* **WORK INSTRUCTION**: A single number is the whole answer: the count of lines in the records where "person" occurs.

* **RECORD EXCERPTS**:
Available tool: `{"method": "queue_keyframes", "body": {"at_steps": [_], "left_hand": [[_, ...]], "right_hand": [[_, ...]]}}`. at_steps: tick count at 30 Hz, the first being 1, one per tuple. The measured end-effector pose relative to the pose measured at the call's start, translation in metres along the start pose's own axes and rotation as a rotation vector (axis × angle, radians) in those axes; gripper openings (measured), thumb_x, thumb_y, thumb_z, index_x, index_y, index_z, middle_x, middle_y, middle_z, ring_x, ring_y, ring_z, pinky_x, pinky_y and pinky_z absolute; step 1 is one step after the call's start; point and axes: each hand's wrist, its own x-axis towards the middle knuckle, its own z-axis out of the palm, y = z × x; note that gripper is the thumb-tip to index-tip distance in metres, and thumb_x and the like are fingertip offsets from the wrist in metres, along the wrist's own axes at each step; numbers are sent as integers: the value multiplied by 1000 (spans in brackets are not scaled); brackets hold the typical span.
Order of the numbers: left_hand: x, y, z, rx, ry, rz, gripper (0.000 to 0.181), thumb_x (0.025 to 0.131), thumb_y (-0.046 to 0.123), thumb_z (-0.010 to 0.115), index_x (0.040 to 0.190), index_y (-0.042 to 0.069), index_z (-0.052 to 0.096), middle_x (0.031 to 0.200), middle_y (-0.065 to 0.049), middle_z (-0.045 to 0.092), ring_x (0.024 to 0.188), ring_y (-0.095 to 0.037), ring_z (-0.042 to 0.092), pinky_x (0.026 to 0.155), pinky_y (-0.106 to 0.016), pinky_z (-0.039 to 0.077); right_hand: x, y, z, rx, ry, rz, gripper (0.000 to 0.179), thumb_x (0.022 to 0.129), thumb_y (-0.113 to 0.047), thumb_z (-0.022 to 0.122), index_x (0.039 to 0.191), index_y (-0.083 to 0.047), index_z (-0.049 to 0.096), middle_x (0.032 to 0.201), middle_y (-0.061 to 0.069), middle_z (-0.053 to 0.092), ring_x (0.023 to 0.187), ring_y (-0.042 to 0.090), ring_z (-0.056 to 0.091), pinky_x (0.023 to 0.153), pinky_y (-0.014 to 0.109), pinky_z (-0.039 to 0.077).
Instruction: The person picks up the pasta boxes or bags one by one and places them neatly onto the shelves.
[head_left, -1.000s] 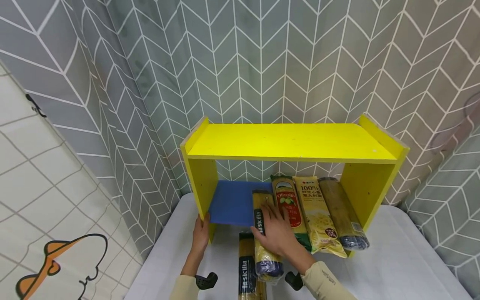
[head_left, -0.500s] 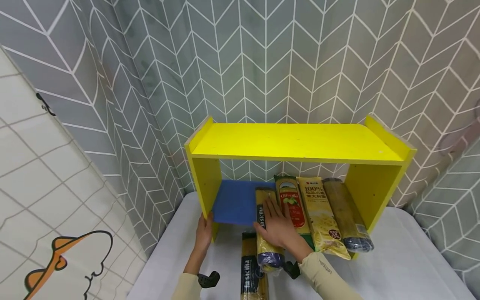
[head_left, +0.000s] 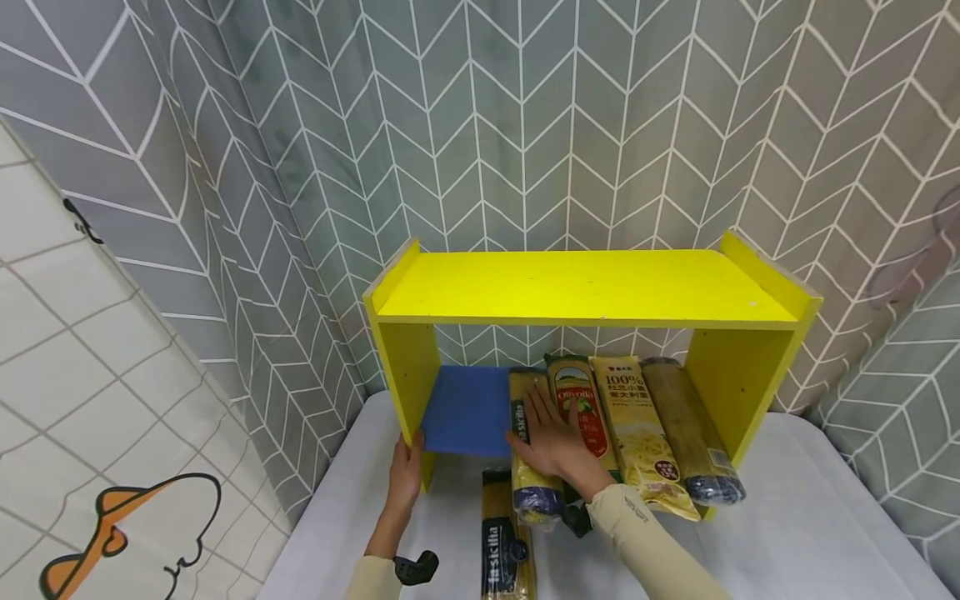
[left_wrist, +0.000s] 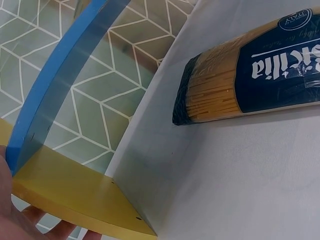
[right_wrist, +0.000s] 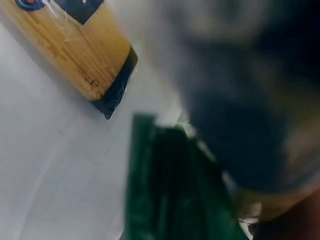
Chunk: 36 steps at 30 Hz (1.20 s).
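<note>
My right hand (head_left: 553,437) lies with straight, spread fingers on a pack of spaghetti (head_left: 538,493). That pack lies lengthwise on the blue lower board (head_left: 468,408) of a yellow shelf (head_left: 585,285), its front end jutting past the board's edge. In the right wrist view the end of a pack (right_wrist: 235,135) looms dark and blurred. My left hand (head_left: 405,477) grips the shelf's left side panel at its front edge; in the left wrist view its fingers (left_wrist: 60,231) curl behind the yellow panel (left_wrist: 80,192).
Right of that pack lie a red-and-green Olivoila pasta pack (head_left: 583,412), a yellow pasta pack (head_left: 637,433) and a clear-wrapped noodle pack (head_left: 686,429). Another la Sicilia spaghetti pack (head_left: 495,533) lies on the white table (head_left: 780,517) before the shelf. A patterned curtain (head_left: 555,125) hangs behind.
The right hand has slid the spaghetti pack farther back onto the blue board, beside the Olivoila pack. The left hand has kept its grip on the side panel.
</note>
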Motion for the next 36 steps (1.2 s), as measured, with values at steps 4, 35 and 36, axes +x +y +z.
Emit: {"method": "queue_keyframes", "body": {"at_steps": [4,35,36], "left_hand": [[-1,0,-1,-3,1,-1,59,112,45,33,156,6,31,149,-26,43,130,-40,48,112,-63,36],[-2,1,-1,-22,-14,-4,61,112,46,33,157,6,30,147,-25,44,127,-39,49,109,-58,39],[-3,1,-1,-24,-15,-2,60,112,46,33,157,6,30,148,-25,44,127,-38,49,109,-59,39]], "right_hand": [[5,0,-3,14,-5,13,82,105,-54,45,164,-5,16,174,15,11,162,36,12,124,71,-2],[12,1,4,63,191,3,66,107,-43,49,162,-11,31,172,15,22,160,41,15,121,76,4],[9,0,4,69,206,-1,64,107,-41,49,161,-10,33,171,16,23,160,42,16,120,77,5]]}}
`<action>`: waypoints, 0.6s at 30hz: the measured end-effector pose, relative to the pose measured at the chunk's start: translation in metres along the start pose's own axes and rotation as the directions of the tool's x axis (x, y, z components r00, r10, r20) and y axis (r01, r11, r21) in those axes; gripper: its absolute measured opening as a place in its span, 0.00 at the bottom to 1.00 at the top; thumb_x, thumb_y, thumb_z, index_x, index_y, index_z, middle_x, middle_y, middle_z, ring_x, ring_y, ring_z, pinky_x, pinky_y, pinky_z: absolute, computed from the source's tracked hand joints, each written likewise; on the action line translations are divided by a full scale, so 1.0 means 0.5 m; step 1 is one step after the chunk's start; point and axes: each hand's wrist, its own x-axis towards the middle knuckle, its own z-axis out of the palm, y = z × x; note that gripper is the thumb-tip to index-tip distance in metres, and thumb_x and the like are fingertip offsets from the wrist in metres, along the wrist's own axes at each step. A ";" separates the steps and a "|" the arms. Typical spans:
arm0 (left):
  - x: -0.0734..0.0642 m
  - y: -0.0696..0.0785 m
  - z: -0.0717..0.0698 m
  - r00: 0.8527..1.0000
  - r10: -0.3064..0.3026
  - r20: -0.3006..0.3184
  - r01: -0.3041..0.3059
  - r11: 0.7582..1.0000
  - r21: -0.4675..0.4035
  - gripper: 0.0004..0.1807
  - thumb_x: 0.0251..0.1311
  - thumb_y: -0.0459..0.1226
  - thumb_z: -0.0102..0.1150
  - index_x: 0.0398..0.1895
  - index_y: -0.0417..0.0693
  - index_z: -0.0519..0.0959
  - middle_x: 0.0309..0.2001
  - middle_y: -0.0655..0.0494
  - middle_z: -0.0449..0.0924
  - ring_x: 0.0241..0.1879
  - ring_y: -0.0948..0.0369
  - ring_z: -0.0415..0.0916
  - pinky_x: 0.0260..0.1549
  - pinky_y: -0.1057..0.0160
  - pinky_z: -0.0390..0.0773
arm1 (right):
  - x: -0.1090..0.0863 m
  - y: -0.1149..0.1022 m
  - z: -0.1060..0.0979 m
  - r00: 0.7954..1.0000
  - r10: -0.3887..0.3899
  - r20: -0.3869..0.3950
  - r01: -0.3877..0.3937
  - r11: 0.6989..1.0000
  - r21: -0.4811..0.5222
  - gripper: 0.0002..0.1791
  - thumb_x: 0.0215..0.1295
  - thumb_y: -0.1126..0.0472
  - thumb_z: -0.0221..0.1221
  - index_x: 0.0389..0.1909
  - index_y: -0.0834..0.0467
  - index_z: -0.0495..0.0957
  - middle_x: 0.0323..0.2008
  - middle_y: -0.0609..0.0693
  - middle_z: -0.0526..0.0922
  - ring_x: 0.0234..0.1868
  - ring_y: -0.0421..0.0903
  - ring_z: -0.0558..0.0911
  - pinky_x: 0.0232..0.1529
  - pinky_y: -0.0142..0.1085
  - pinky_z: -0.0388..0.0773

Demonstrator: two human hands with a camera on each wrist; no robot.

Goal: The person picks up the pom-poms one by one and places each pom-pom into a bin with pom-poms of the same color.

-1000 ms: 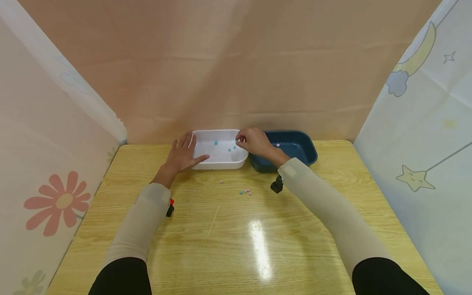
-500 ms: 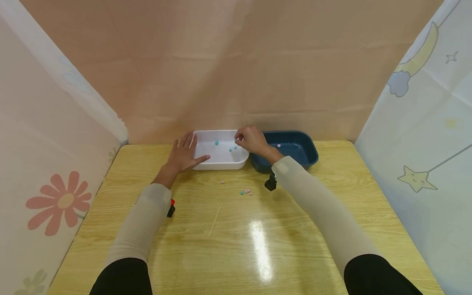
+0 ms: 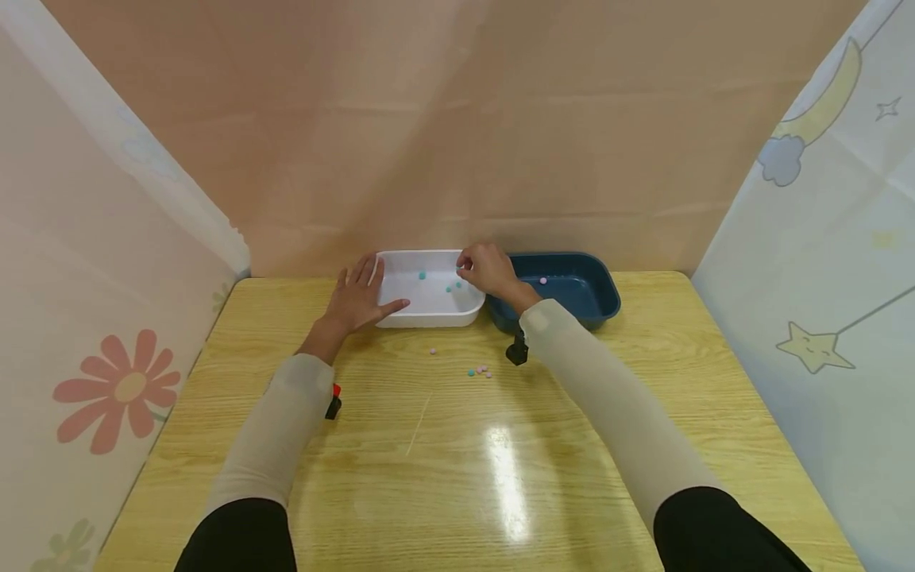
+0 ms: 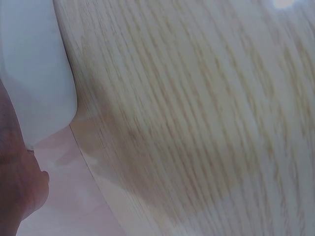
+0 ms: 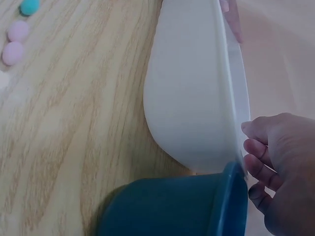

* **ANSWER TO THIS PROBLEM**: 2